I need to think this through. Riccardo has always been a problem for me. I’ve only allowed him to stay close because I’ve wanted to keep an eye on him. Today, I regret that decision with everything I am.

I’m going to have to kill him, I can’t put it off any longer. Gio has just given him what he’s been looking for. My thoughts race as I plan my next move and rush into the side doors of the house.

I stop in my tracks as the blood drains from my face. Dante is at the door of Gio’s bedroom with his hand on the knob. I don’t want him to walk in on what I just witnessed. He’s eight, he won’t understand.

“Dante,” I bark.

I shake my head at him. I’ve told my younger boys to stay out of Gio’s room uninvited when he has company. They never listen.

“What have I told you about going into Gio’s room uninvited? You have to respect others’ privacy. Get your hand off that door. Where’s Dario?”

I look around for my other son. He’s usually the curious one. I would expect to find him here.

“I…I only wanted to hang with Gio,” Dante whispers.

I run a hand through my hair, trying to get my thoughts together. I need to find out where Riccardo went. I’ll blow his brains out all over this house if he does something to harm those kids. I need to know exactly what he saw. I close my eyes to calm the rage inside.

“You can’t go in there. You need to listen when I tell you something, Dante. Go to your room. You boys are out to make me crazy,” I say to get Dante away from that door before I can go handle this situation.

I clench a hand over my heart as Dante mopes away. He’s my more sensitive child. He also has a violent side when he’s angry—something I need to tame. I’ll have to smooth this over later.

Once I’m sure Dante is gone, I go in search of Riccardo. I can’t find him anywhere. My anger rises with each passing moment.

I pull out my phone and call Beth. She’s not here today, but I think it’s time she comes over. We need to talk.

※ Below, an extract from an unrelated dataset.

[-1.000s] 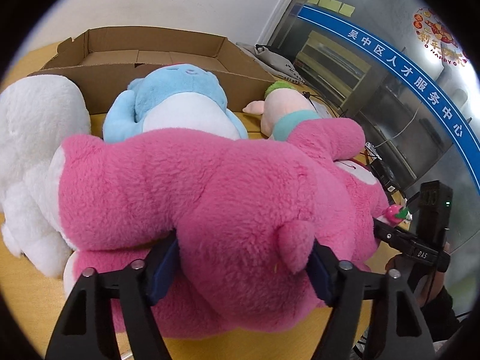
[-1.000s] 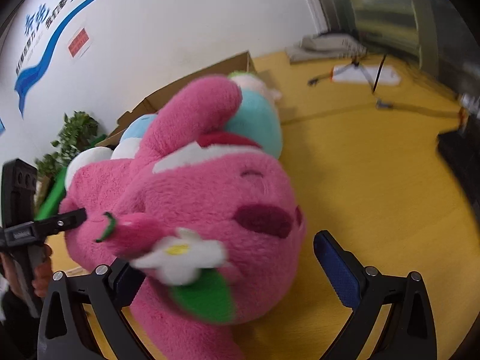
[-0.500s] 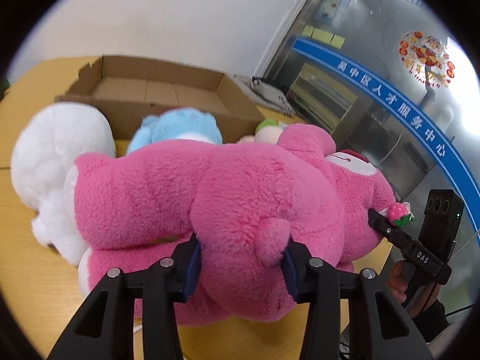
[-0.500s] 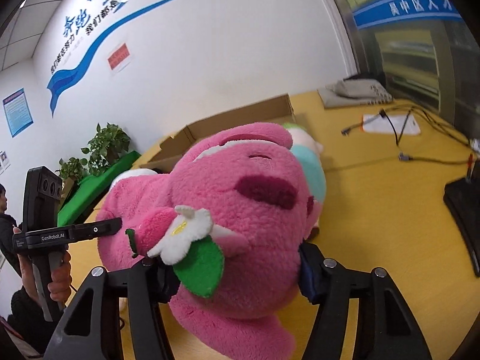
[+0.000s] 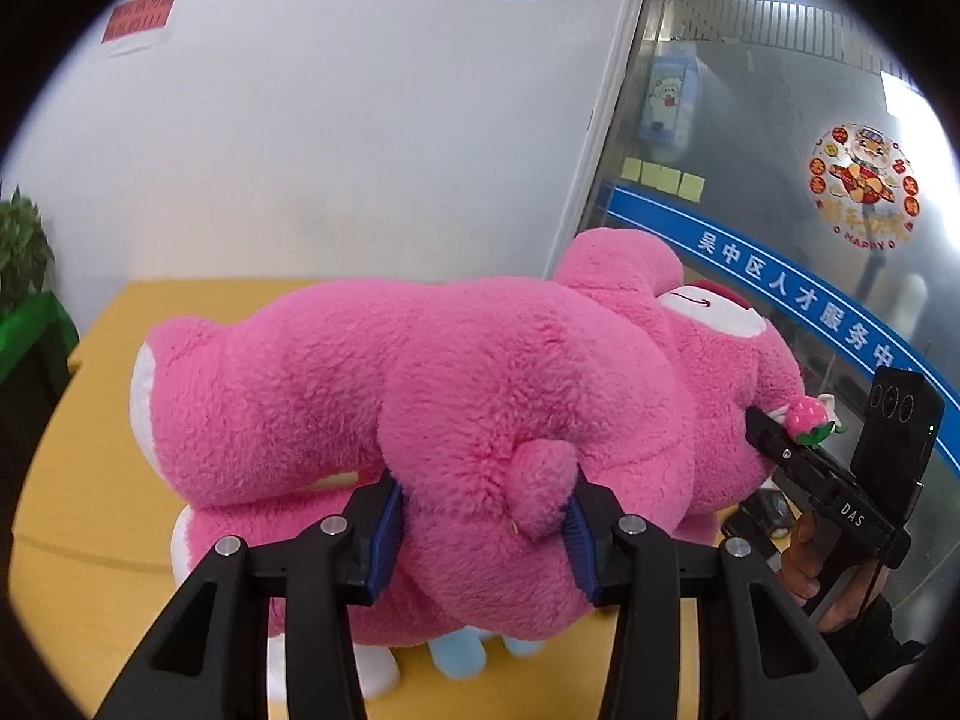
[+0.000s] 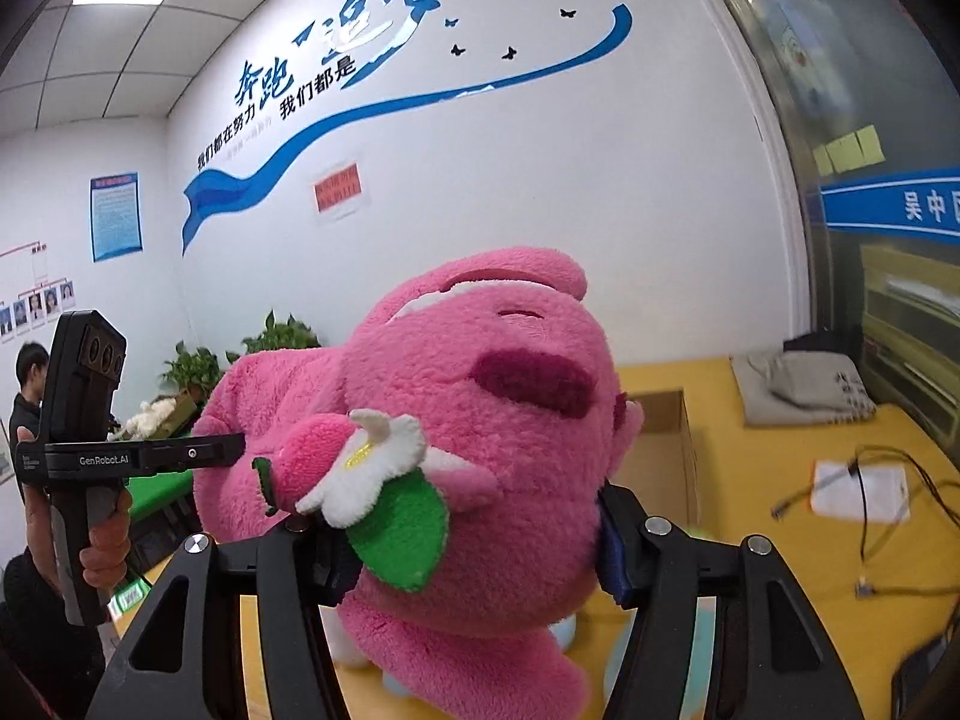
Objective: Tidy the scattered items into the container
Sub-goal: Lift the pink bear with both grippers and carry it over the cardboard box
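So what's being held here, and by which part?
The pink plush bear: left tongs clamp its rear by the tail, right tongs clamp its head.

Pink plush bear (image 5: 480, 372): large, fluffy, bright pink, with white paw soles, a small round tail, a dark maroon nose patch and a white muzzle area. A plush strawberry with a white flower and green leaf (image 6: 372, 480) is attached at its front. The body lies roughly horizontal, raised clear of the yellow tabletop, rump toward the left wrist camera, head toward the right wrist camera.

Cardboard box (image 6: 672, 450): brown, open-topped, on the table behind the bear's head, mostly hidden.

Beneath the bear, parts of a white plush (image 5: 366, 669) and a light-blue plush (image 5: 459, 654) show on the table.
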A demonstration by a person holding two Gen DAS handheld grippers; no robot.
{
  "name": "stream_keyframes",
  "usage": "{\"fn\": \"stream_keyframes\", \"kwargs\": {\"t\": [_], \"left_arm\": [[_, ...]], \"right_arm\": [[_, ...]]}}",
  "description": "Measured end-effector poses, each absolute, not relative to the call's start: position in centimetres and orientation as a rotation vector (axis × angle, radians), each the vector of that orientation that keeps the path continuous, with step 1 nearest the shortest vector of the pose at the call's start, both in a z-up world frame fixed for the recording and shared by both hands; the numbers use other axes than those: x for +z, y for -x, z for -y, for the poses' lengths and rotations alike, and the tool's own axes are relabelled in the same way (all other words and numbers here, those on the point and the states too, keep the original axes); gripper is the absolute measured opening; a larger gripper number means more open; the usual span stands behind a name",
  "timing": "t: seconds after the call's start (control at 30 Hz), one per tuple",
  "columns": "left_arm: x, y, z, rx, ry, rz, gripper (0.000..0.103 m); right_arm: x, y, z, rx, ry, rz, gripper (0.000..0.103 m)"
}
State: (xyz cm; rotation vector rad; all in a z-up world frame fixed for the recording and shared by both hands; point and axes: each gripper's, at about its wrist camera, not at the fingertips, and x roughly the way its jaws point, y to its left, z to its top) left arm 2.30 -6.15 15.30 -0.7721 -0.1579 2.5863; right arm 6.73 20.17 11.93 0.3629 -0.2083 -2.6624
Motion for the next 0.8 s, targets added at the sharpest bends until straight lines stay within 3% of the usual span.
{"fn": "stream_keyframes", "kwargs": {"t": [0.2, 0.43, 0.67, 0.8], "left_arm": [[18.2, 8.7, 5.3, 2.617, 0.809, 0.069, 0.042], [15.6, 23.2, 5.2, 2.574, 0.926, 0.076, 0.042], [4.3, 36.7, 4.7, 2.425, 1.222, 0.170, 0.042], [-4.5, 40.8, 3.1, 2.339, 1.447, 0.153, 0.027]], "right_arm": [[14.7, 4.0, -20.4, -2.705, -0.335, 0.240, 0.065], [13.3, 16.9, -22.7, -2.731, -0.422, 0.360, 0.064], [6.5, 29.0, -24.2, -2.784, -0.649, 0.447, 0.064], [0.4, 33.2, -23.5, -2.816, -0.920, 0.322, 0.064]]}}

“Hey,” I breathe into the phone. “It’s time.”

“I’ll be there in a few.”

CHAPTER2

Never Enough

Gio

I havethis heavy feeling in my gut like I should have gone after my mother instead of taking off with Jace and Ny. My head is just so fucked up.

Nyla isn’t like any of the other girls at school. It’s not just the dark makeup and goth look. She’s a force of her own.

Her presence has a vibe all to itself. She fills a room like I can. Her presence matches mine. Shit, I never thought about how the three of us could take over a room, but still coexist.

Nyla is smart. Smarter than any of the girls my age. I want to protect that.

Her need to know and learn about everything places her in danger. She was dating an asshole at school I hate—Matthew Pike—just to find out who I was interested in. Matt brought her to a party and tried to feed her beers, thinking he could take advantage of her.

I had to put a stop to that shit. That was when I gave in and took her to the movies for our first date. The signs were there even then. She was venomous toward Jace’s date.

I think I’ve always known the truth. And still, I’m struggling with this. It’s not like Jace hasn’t always been around. Honestly, I know he’s better for her. He can give her all that emotional shit I’m not built for.